AIM OF THE TASK - Nothing may be dropped. Retype the whole listing exactly.

DATA SECTION -
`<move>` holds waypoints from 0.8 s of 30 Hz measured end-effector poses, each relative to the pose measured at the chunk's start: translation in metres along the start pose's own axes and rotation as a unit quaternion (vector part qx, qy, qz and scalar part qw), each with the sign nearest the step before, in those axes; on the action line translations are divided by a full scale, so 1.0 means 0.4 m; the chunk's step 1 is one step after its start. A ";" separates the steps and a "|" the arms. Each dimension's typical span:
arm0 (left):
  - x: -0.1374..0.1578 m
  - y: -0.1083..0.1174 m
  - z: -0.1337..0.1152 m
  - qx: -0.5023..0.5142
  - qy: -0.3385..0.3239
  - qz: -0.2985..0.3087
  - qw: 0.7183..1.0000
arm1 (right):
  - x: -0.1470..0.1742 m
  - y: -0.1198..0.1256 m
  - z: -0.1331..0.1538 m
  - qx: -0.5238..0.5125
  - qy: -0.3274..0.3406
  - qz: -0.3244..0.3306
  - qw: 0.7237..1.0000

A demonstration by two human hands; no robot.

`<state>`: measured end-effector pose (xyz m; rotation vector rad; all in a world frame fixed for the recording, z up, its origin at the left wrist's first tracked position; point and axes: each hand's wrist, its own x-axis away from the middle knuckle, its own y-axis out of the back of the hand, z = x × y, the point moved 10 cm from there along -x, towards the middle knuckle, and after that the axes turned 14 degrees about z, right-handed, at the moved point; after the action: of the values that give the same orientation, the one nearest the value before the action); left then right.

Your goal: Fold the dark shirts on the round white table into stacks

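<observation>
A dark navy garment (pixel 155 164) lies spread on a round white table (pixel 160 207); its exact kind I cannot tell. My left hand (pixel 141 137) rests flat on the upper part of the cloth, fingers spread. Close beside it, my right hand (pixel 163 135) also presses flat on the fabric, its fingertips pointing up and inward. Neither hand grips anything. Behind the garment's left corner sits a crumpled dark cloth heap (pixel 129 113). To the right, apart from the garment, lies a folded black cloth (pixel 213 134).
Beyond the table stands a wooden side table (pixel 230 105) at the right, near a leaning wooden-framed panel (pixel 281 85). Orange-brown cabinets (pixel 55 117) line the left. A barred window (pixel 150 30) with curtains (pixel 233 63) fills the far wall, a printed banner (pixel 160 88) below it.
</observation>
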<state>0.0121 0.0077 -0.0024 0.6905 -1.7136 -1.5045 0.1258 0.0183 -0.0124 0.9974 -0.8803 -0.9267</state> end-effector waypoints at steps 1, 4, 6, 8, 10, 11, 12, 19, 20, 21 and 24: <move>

EXERCISE OUTPUT -
`<move>` holds waypoints from 0.8 s of 30 Hz measured end-effector poses, each relative to the pose measured at the chunk's start: translation in metres along the start pose's own axes and rotation as a unit quaternion (vector part qx, qy, qz and scalar part qw), each with the sign nearest the step before, in those axes; on the action line translations are divided by a full scale, so 1.0 means 0.4 m; the chunk's step 1 is one step after its start. A ";" separates the steps and a "|" the arms. Each dimension's typical span:
arm0 (left):
  - x: -0.1374..0.1578 m
  - y: -0.1083..0.1174 m
  - z: -0.1337..0.1152 m
  - qx: -0.5023..0.5142
  - qy: -0.3385..0.3239
  - qz: -0.2985..0.3087
  - qw: 0.7183..1.0000
arm1 (right):
  - x: -0.1470..0.1742 m
  - y: -0.1198..0.1256 m
  - z: -0.1331..0.1538 m
  - qx: -0.5238..0.5125
  - qy: -0.3274..0.3406
  - qz: -0.3244..0.3306
  - qw: 0.7237..1.0000

A demonstration by two human hands; no robot.

`<state>`: measured end-effector pose (xyz m; rotation vector rad; all in a world frame fixed for the recording, z up, its origin at the left wrist's first tracked position; point and axes: each hand's wrist, its own x-axis away from the middle knuckle, its own y-axis out of the back of the hand, z = x × y, the point moved 10 cm from there along -x, towards the middle knuckle, and after that the axes turned 14 degrees about z, right-handed, at the moved point; after the action: of the values that give the same orientation, the one nearest the value before the action); left then right.

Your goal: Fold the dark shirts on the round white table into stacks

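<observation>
A dark navy garment (pixel 155 164) lies spread on a round white table (pixel 160 207); its exact kind I cannot tell. My left hand (pixel 141 137) rests flat on the upper part of the cloth, fingers spread. Close beside it, my right hand (pixel 163 135) also presses flat on the fabric, its fingertips pointing up and inward. Neither hand grips anything. Behind the garment's left corner sits a crumpled dark cloth heap (pixel 129 113). To the right, apart from the garment, lies a folded black cloth (pixel 213 134).
Beyond the table stands a wooden side table (pixel 230 105) at the right, near a leaning wooden-framed panel (pixel 281 85). Orange-brown cabinets (pixel 55 117) line the left. A barred window (pixel 150 30) with curtains (pixel 233 63) fills the far wall, a printed banner (pixel 160 88) below it.
</observation>
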<state>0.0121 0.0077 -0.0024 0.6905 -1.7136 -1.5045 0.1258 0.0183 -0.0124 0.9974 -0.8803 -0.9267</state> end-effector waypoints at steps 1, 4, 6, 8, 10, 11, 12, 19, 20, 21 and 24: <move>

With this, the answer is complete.